I picked up on the rice and spoon habit early on in our relationship, and I quickly learned it wasn’t going anywhere fast.
So, by cooking his favorite thing for him on the regular and making his utensil of choice more accessible, I basically win Girlfriend of the Year or something, right?
And seriously, who uses spoons for rice?
7. I force him to use face lotion so he doesn’t age too quickly.

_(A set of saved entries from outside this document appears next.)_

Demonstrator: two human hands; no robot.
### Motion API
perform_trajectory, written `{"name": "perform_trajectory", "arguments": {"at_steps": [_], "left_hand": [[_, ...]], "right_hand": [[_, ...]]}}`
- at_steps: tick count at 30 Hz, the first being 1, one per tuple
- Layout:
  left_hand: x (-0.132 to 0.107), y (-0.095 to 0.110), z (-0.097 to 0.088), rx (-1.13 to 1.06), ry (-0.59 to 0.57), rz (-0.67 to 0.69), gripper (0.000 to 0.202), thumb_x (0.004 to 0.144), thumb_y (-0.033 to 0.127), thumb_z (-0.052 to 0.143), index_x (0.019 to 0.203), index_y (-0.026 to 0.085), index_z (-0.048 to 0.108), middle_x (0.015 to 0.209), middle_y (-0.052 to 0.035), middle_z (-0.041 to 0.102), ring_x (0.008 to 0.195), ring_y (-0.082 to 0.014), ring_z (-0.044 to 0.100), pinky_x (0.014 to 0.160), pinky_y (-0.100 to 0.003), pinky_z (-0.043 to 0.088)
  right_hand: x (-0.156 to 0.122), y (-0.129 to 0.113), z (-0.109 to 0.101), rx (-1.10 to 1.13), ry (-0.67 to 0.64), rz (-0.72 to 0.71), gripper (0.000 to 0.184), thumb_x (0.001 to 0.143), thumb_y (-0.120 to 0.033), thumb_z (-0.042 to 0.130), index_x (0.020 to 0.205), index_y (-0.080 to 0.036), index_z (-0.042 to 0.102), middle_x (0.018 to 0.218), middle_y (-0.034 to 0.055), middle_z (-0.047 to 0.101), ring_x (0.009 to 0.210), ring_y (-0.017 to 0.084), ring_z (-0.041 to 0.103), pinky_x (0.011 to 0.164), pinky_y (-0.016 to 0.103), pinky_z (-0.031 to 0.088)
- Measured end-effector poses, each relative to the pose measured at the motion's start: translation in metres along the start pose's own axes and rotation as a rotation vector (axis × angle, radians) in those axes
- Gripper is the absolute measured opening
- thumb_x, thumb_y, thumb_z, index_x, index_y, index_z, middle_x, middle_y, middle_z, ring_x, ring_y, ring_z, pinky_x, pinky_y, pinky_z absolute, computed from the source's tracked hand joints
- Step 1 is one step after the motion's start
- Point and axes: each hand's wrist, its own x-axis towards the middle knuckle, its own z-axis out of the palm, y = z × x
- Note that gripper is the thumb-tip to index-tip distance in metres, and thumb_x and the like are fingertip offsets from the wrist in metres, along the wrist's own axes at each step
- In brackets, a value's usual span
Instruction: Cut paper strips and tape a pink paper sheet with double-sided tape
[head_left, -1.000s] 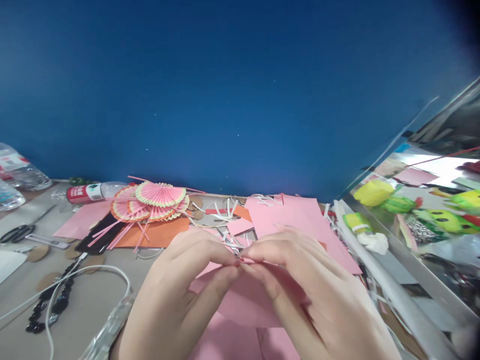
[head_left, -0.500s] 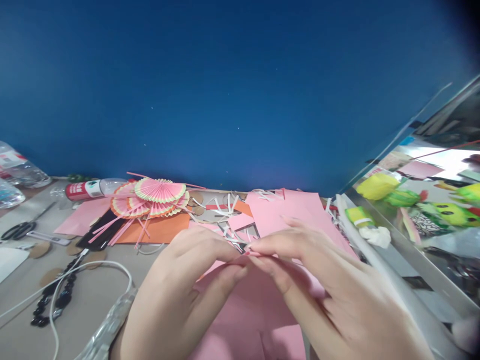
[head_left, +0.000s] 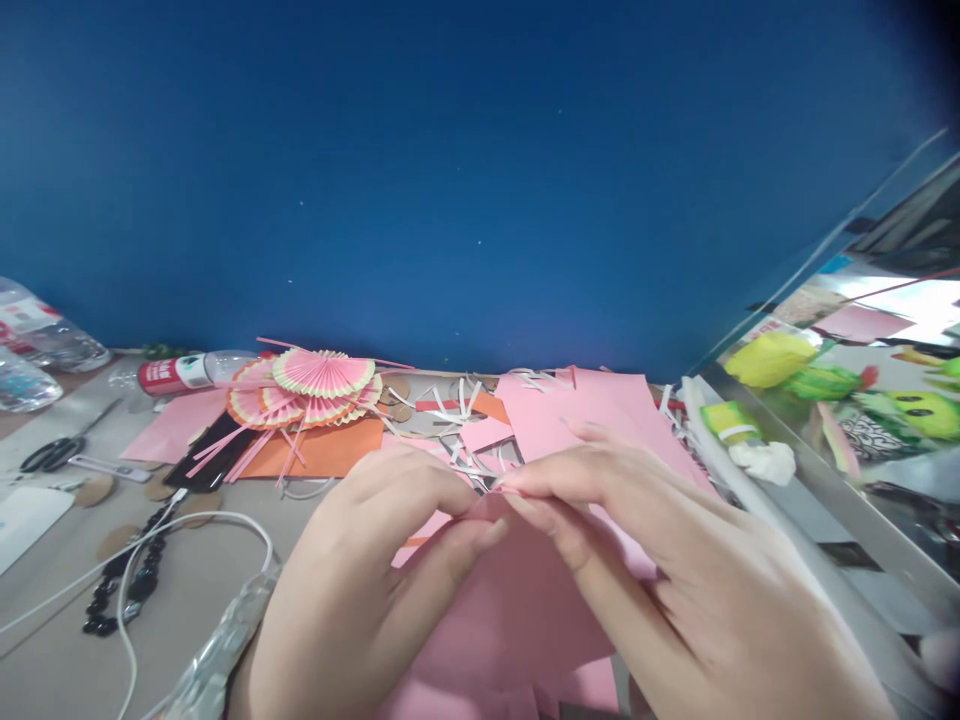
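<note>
- Blue partition point(head_left: 480, 200), filling 12 o'clock
- Red-labelled bottle point(head_left: 174, 375) on its side, 9 o'clock
- Black beads point(head_left: 148, 580), 8 o'clock (a white cable point(head_left: 244, 517) loops beside them)
- Yellow object point(head_left: 771, 360), 3 o'clock
- Crumpled white wad point(head_left: 763, 462), towards 4 o'clock

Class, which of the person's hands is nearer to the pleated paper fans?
Left. The left hand is below and right of the pleated paper fans in the picture; the right hand is farther right.

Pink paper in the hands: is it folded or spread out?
Mostly spread: the pink paper shows a broad surface below the fingers. They hide its pinched edge, so whether that is folded, I cannot tell.
</note>
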Motion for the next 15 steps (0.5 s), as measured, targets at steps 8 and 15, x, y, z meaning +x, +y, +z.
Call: {"name": "perform_trajectory", "arguments": {"at_steps": [8,15], "left_hand": [[-0.002,0.002,-0.003,0.007,-0.034,-0.023,0.010,0.087,0.017,0.056,0.087,0.027,0.054,0.079,0.0089,0.061,0.077,-0.0069,0.056,0.070,-0.017,0.042],[0.000,0.001,-0.002,0.031,-0.057,-0.053,0.010,0.088,0.017,0.054,0.089,0.027,0.054,0.079,0.0076,0.059,0.077,-0.0083,0.054,0.069,-0.018,0.040]], "right_hand": [[0.004,0.006,-0.005,0.234,-0.101,0.056,0.017,0.089,-0.015,0.052,0.090,-0.029,0.061,0.084,-0.0082,0.067,0.070,0.007,0.062,0.068,0.013,0.051],[0.010,0.010,-0.002,0.285,-0.078,0.092,0.015,0.089,-0.017,0.054,0.086,-0.029,0.061,0.083,-0.0098,0.066,0.071,0.005,0.061,0.065,0.008,0.048]]}}
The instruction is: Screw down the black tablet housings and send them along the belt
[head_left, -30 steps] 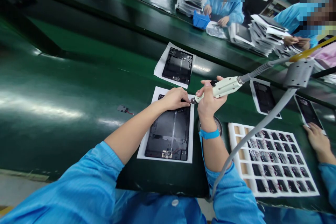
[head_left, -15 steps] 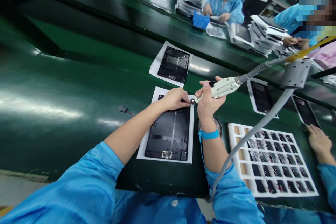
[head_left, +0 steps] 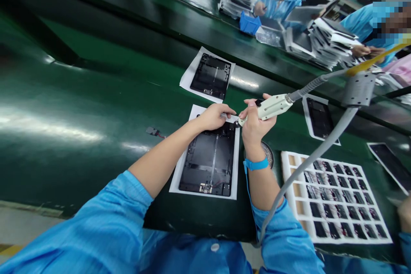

Not just any girlfriend would share her prized skin care products. Good thing I’m around to make sure his handsome mug stays healthy, hydrated and smoochable.
Also, I have a lot of fun popping those blackheads… wait, what? I mean, EW, GROSS.
8. I know it actually is important that we have throw pillows on our bed.
It makes us adults in an adult home with adult things, like shams.
Look, we live in a sophisticated society, people. We can’t just sleep on a fitted sheet with any old comforter. And to ensure optimum comfort and coziness, it is critical we have a bottom sheet, top sheet, duvet, duvet cover, throw quilt, matching shams and throw pillows.
If he can’t understand how purchasing and maintaining this absolute luxury is a labor of love, then maybe we shouldn’t be together at all.
9. I hang our Christmas decorations.
Does he think they just hang themselves? What are we? Barbarians?
He should consider himself #blessed that I have a bachelor’s degree in cheer and merriment.
10. I’m the big spoon sometimes.
I know, right?
If there is one thing I love about dating a big, hairy man, it’s that I get to feel tiny.
I don’t know why that’s always been important to me, since love can come in any shape and size, but somewhere, it was shoved into my brain that a sign of femininity and beauty was to be a pint-sized human with delicate features and small hands.
I came with sort of squishy features and average-sized hands, so being the little spoon was all I had. And damn it, wouldn’t you know this lumberjack I call my BF loves to be spooned. And I love him, so I’ll do it.
Ah, the burdens we all carry.
Well, in the end, it’s better to have loved and big spooned than to have never loved at all. That’s the way that quote goes, right?